Ebbene sì, dai Tartari e dalla loro dieta in viaggio. 

L’etnia, originaria dell’Europa orientale, era in antichità un popolo di guerrieri assoggettato da Genghis Khan. Essendo i tartari grandi viaggiatori, sorse nel tempo per loro la necessità di ottimizzare la conservazione del cibo.
La soluzione fu creativa e geniale: decisero di porre sotto le selle dei loro cavalli delle strisce di carne.
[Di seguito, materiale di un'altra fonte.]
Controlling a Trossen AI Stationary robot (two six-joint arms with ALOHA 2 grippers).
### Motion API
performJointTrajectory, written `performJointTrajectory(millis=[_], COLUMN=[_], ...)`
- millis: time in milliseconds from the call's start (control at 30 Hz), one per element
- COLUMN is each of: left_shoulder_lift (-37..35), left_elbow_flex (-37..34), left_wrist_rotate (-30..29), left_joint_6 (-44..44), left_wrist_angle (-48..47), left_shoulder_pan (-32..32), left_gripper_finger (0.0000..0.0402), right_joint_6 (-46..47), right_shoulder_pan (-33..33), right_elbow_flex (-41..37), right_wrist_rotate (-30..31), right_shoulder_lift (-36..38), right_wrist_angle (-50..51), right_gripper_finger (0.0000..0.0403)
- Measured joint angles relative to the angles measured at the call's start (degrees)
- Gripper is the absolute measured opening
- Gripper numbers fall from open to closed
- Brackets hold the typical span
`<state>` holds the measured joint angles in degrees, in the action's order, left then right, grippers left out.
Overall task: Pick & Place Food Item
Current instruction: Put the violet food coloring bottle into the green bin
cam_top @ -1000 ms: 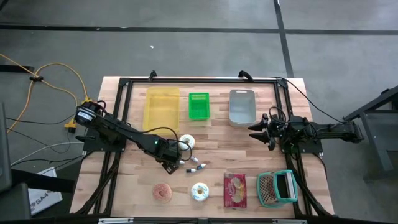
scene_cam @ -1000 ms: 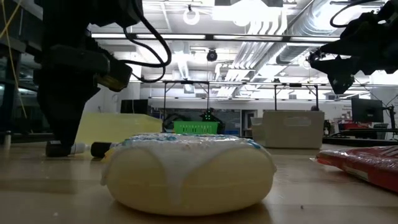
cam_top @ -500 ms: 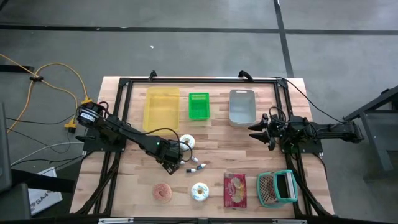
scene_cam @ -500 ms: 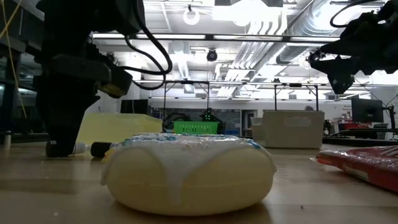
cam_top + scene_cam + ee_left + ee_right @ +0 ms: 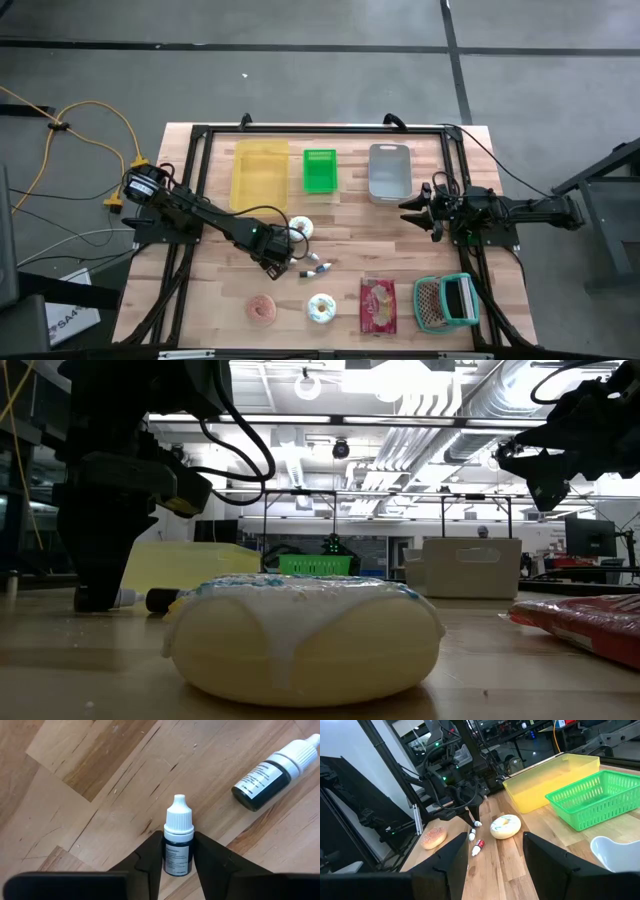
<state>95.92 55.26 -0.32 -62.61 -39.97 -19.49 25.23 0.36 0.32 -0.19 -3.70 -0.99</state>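
A white-iced donut (image 5: 303,636) fills the foreground of the wooden table (image 5: 90,675). Behind it stand a yellow bin (image 5: 180,567), a green basket (image 5: 316,565) and a grey tub (image 5: 468,567). A red packet (image 5: 590,620) lies to the donut's right.

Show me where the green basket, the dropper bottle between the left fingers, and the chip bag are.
green basket (image 5: 319,170), high view, its mesh floor.
dropper bottle (image 5: 177,854), left wrist view, its labelled body.
chip bag (image 5: 377,305), high view, middle of the red pack.
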Motion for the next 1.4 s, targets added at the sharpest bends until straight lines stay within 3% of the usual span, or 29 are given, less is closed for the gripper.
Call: performJointTrajectory(millis=[467, 800, 1033, 1400], left_shoulder_lift=[-0.2, -5.2, -10.4, -12.9], left_elbow_flex=[-0.1, -0.1, -0.1, -0.1], left_wrist_rotate=[0.0, -0.9, -4.5, -6.0], left_joint_6=[0.4, 5.4, 10.7, 25.6], left_wrist_angle=[0.5, 1.5, 2.3, 11.9], left_shoulder_pan=[0.3, 3.0, 4.3, 8.8], left_gripper_finger=[0.0083, 0.0082, 0.0082, 0.0082], right_joint_6=[0.0, 0.0, 0.0, 0.0], right_shoulder_pan=[0.0, 0.0, 0.0, 0.0], right_elbow_flex=[0.0, 0.0, 0.0, 0.0], right_wrist_rotate=[0.0, 0.0, 0.0, 0.0], right_shoulder_lift=[0.0, 0.0, 0.0, 0.0], right_wrist_angle=[0.0, 0.0, 0.0, 0.0], right_gripper_finger=[0.0175, 0.0175, 0.0175, 0.0175])
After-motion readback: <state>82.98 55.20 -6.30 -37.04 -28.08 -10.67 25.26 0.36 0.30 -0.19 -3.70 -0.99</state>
Grazie al peso delle lunghe cavalcate, la carne si macinava e si inteneriva.

Un piatto pronto e tanto buono da essere arrivato fino a noi.

 

Perché asciugare la carne prima di cucinarla?

Perché quella crosticina croccante e colorata sulla bistecca è uno dei piaceri della vita.

Per ottenerla basta un piccolo gesto: tamponare la carne con un po’ di carta assorbente prima di procedere con la cottura. 

Qual è la spiegazione scientifica? Sulla superficie della carne si forma naturalmente uno strato di liquidi, che, a contatto con il calore, crea una sorta di schermo.
Se lasciato, la nostra carne potrebbe risultare quasi bollita – ma se a voi piace grigliata…munitevi di scottex!

Il podio dei consumatori di carne nel mondo

I consumi di carne dipendono generalmente da una varietà di fattori che vanno dalla disponibilità economica, alla produzione, alle scelte dietetiche, al PIL di ogni Paese.

Con questo articolo, faremo riferimento ai dati OCSE* registrati dal 2020 al 2022 e calibrati sul consumo di carne di manzo nel mondo.

Siete curiosi di conoscere i vincitori?

Al terzo posto abbiamo il Brasile, con 24.5 kg consumati da ogni persona nel giro di un anno.

La medaglia d’argento va invece agli Stati Uniti, dove ogni persona consuma in media 25.3 kg di carne di manzo nell’arco di un anno.

Sul gradino più alto del podio troviamo, rullo di tamburi, l’Argentina! 36.8 kg per persona fanno dello stato latino il più grande consumatore di carne rossa al mondo, un risultato notevole!

Siete sorpresi da questi dati? Fatecelo sapere nei nostri canali social!

*Organizzazione per la Cooperazione e lo Sviluppo Economico – con sede a Parigi. Organizzazione internazionale di studi economici di cui l’Italia è sia Paese fondatore che membro.